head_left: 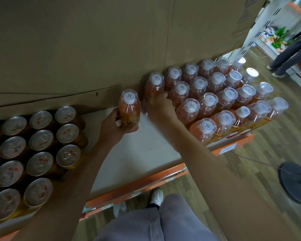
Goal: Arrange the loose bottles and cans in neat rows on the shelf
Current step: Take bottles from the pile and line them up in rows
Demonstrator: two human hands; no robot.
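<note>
Cans (42,140) at left liable to be clipped by a wide swing; loose bottle (129,110) gripped low in left hand (112,126), just above the shelf (142,150), apt to topple if set down crooked; right hand (158,105) curled round end bottle (154,86) of the rows, seemingly steadying it.

The shelf (146,153) is a white board with an orange front edge (137,186) bearing a small label (227,148). Cans (41,140) stand in close rows on its left and bottles (215,100) in rows on its right, back against cardboard (76,49). Between them stands a lone bottle (129,110), gripped by the left hand (111,126); whether its base touches is unclear.
</note>
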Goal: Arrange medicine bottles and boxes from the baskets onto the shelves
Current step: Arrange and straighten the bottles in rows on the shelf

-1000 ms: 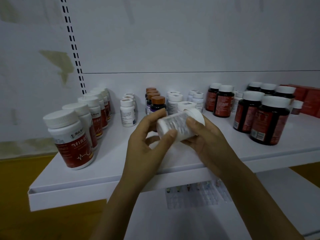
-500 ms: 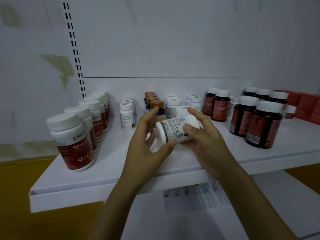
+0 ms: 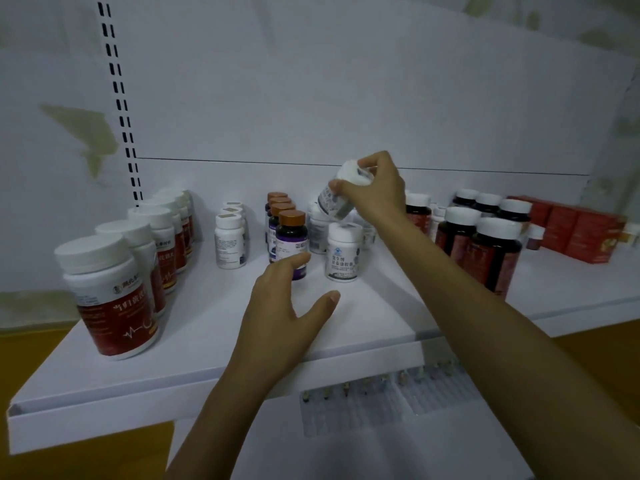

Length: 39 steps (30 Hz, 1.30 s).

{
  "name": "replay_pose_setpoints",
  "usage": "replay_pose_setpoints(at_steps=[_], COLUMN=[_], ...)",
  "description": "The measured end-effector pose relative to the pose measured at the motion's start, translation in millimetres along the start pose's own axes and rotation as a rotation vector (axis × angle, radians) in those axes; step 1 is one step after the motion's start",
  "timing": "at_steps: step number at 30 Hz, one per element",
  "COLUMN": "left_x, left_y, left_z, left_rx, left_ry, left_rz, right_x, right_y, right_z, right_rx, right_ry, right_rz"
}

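My right hand (image 3: 377, 188) grips a small white medicine bottle (image 3: 337, 197) by its cap, tilted, above the row of matching white bottles (image 3: 344, 251) in the middle of the white shelf (image 3: 214, 341). Hovering over the shelf's front, my left hand (image 3: 280, 306) holds nothing, its fingers spread and relaxed, just in front of an orange-capped dark bottle (image 3: 292, 237).
Large white bottles with red labels (image 3: 110, 292) line the shelf's left side. Small white bottles (image 3: 229, 240) stand behind. Dark bottles with white caps (image 3: 491, 251) and red boxes (image 3: 581, 233) fill the right. A lower shelf holds blister trays (image 3: 381, 400).
My left hand let go of the white bottle and dropped toward the shelf. My right hand lifted the bottle up and back, over the white bottle row.
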State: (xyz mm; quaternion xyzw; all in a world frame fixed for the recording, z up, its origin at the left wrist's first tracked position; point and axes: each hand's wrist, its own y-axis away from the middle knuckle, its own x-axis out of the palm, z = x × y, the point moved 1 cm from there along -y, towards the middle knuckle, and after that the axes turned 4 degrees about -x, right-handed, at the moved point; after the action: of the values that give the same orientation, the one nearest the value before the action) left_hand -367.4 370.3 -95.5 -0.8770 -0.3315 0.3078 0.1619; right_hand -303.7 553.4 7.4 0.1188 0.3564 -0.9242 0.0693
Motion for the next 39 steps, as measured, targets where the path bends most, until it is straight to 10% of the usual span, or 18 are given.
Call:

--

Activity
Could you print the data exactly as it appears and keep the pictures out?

Solution to this task
head_left: 
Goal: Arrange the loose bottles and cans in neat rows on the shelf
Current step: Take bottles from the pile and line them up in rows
Demonstrator: two human hands; no robot.
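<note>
Cans (42,140) at left liable to be clipped by a wide swing; loose bottle (129,110) gripped low in left hand (112,126), just above the shelf (142,150), apt to topple if set down crooked; right hand (158,105) curled round end bottle (154,86) of the rows, seemingly steadying it.

The shelf (146,153) is a white board with an orange front edge (137,186) bearing a small label (227,148). Cans (41,140) stand in close rows on its left and bottles (215,100) in rows on its right, back against cardboard (76,49). Between them stands a lone bottle (129,110), gripped by the left hand (111,126); whether its base touches is unclear.
</note>
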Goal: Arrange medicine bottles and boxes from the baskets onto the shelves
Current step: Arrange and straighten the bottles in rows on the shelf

-1000 ms: 
-500 ms: 
+0 ms: 

Length: 39 steps (30 Hz, 1.30 s).

{
  "name": "replay_pose_setpoints",
  "usage": "replay_pose_setpoints(at_steps=[_], COLUMN=[_], ...)",
  "description": "The measured end-effector pose relative to the pose measured at the motion's start, translation in millimetres along the start pose's own axes and rotation as a rotation vector (axis × angle, radians) in those axes; step 1 is one step after the motion's start",
  "timing": "at_steps: step number at 30 Hz, one per element",
  "COLUMN": "left_x, left_y, left_z, left_rx, left_ry, left_rz, right_x, right_y, right_z, right_rx, right_ry, right_rz"
}

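My right hand (image 3: 377, 188) grips a small white medicine bottle (image 3: 337, 197) by its cap, tilted, above the row of matching white bottles (image 3: 344, 251) in the middle of the white shelf (image 3: 214, 341). Hovering over the shelf's front, my left hand (image 3: 280, 306) holds nothing, its fingers spread and relaxed, just in front of an orange-capped dark bottle (image 3: 292, 237).
Large white bottles with red labels (image 3: 110, 292) line the shelf's left side. Small white bottles (image 3: 229, 240) stand behind. Dark bottles with white caps (image 3: 491, 251) and red boxes (image 3: 581, 233) fill the right. A lower shelf holds blister trays (image 3: 381, 400).
My left hand let go of the white bottle and dropped toward the shelf. My right hand lifted the bottle up and back, over the white bottle row.
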State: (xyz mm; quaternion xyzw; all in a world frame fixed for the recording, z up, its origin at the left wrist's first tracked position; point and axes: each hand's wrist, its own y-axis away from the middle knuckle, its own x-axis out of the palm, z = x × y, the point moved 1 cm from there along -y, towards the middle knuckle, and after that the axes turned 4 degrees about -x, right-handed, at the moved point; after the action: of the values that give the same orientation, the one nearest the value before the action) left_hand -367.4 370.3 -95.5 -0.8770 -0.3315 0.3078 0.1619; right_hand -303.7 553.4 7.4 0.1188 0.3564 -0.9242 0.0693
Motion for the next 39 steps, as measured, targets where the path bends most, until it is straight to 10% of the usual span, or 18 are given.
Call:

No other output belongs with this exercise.